With two outs in the fourth inning, down a run, Margot attempted to become the first player to steal home in a World Series since Brad Fullmer in 2002; the first player to try a straight steal of home (as opposed to being on the front end of a double steal) in a World Series since Lonnie Smith in 1982; and the first player to successfully pull off a straight steal of home in a World Series since Jackie freaking Robinson in 1955.
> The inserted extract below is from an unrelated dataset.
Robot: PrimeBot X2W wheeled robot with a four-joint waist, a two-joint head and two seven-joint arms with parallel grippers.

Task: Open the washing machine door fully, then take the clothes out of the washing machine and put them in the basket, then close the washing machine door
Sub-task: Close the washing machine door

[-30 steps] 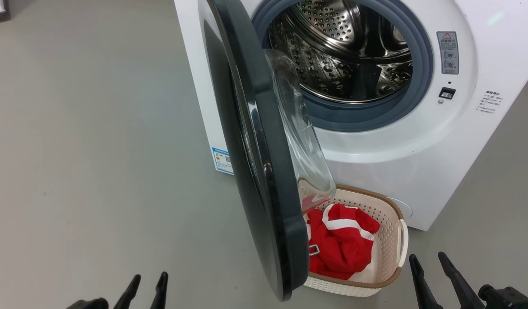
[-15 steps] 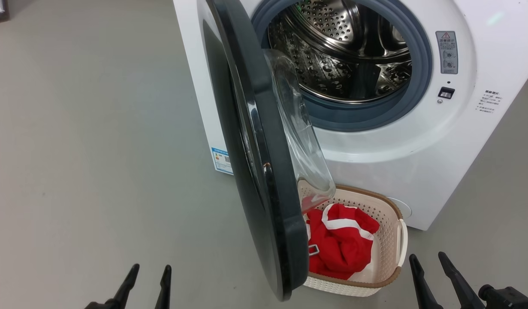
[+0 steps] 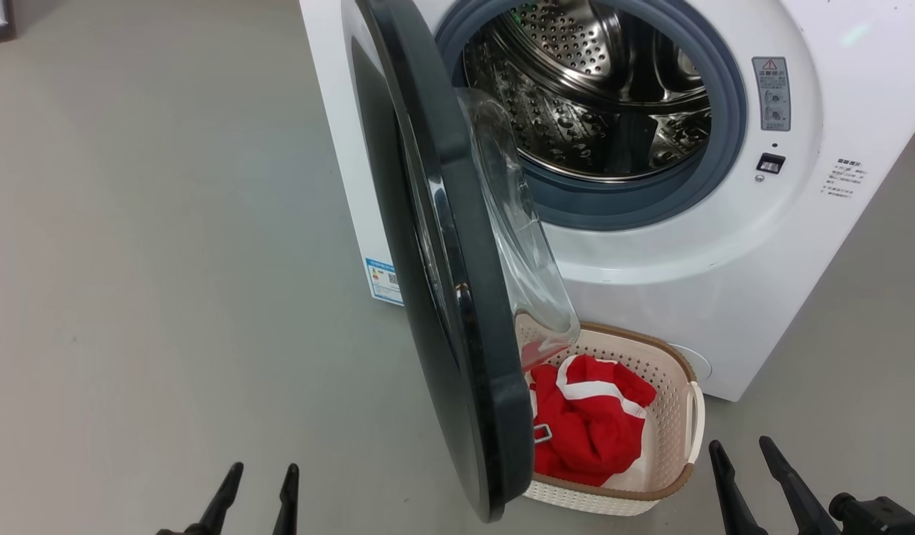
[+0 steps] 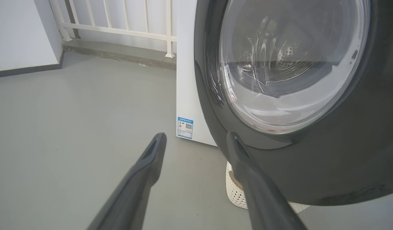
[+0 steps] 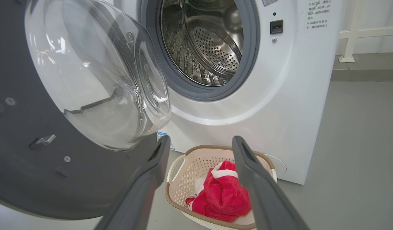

But Max Muncy was alert, Clayton Kershaw was quick, and Austin Barnes was ready:

It was, Rays manager Kevin Cash confirmed afterward, all Margot’s call. That’s part and parcel of how these Rays operate, seeking every edge to shorten the odds against what is undeniably a more talented Dodger team. It’s not just nerd shit, either. Those edges can be found on spreadsheets and in payroll forms, but on the diamond as well. If Margot, a fast and decently smart baserunner, saw something from third base that his coaches couldn’t see from the dugout, they’ve specifically empowered him to try to take advantage.

“We try to do things and make decisions that allow players to be athletic and be the athletes they are,” Cash said. “If Manny felt he had a read on it, for whatever reason, it’s tough for me to say yes or no just because he’s a talented baserunner. He might be seeing something that certainly I’m not or can’t appreciate in the moment right there. He’s trying to do something to pick his team up.”

What Margot saw, and what convinced him he had a chance to pick the Dodgers’ pocket and tie the game, was a confluence of things in his favor. He had reached third with aggressive baserunning that had forced a Dodgers mistake. Kershaw, tagged for two runs the previous inning, had retired just three of the last seven batters he’d faced, and, perhaps thinking about his long, checkered playoff history and how he’s never been closer to a title than this moment, his last start of this World Series, may have had his mind elsewhere—or at least solely on the batter.

That too narrative-y for your liking? OK, here’s the more practical stuff: With the Dodgers infield shifted, Justin Turner wasn’t holding Margot on the bag, and Kershaw’s exaggerated stretch motion sees him put both arms high in the air before he comes set, completely blocking his view of a runner on third. Kershaw couldn’t see Margot, and Turner couldn’t do anything about him taking a big lead, so as soon as Margot knew he was out of Kershaw’s field of vision, he took off. (After one pitch to make absolutely sure. “From the first pitch to [Kevin Kiermaier], I knew they weren’t paying too much attention to me, so I thought I had a chance,” Margot said. “Obviously, it didn’t work out that way.”)

It didn’t work out that way due to a combination of the Dodgers knowing their weaknesses and thinking quickly.

Kershaw said he knows his stretch leaves him blind to runners on third, and has warned his first basemen over the years to call out if a runner attempts to steal home. Muncy saw Margot go and started running toward Kershaw while shouting, “Home! Home!” Kershaw didn’t panic. He stepped off the rubber, avoiding a balk, and delivered a good-enough ball to Barnes, who handled it cleanly and tagged out Margot with inches to spare. “It was just kind of instinct to step off,” Kershaw said. “Thankfully, it’s happened before.”

There are a lot of moving parts involved in delivering a live ball 60 feet before a baserunner with a head start and the element of surprise covers 90, and every step of that process carries the potential to go awry. The Dodgers did everything right, and that’s the only possible way they could have gotten Margot.

The Rays never threatened again in Game 5, which in my book just supports Margot’s decision to force the issue. The Dodgers may beat Tampa on talent but the Rays will and must make sure that L.A. earns it by executing. The best team is only going to win this series by proving it.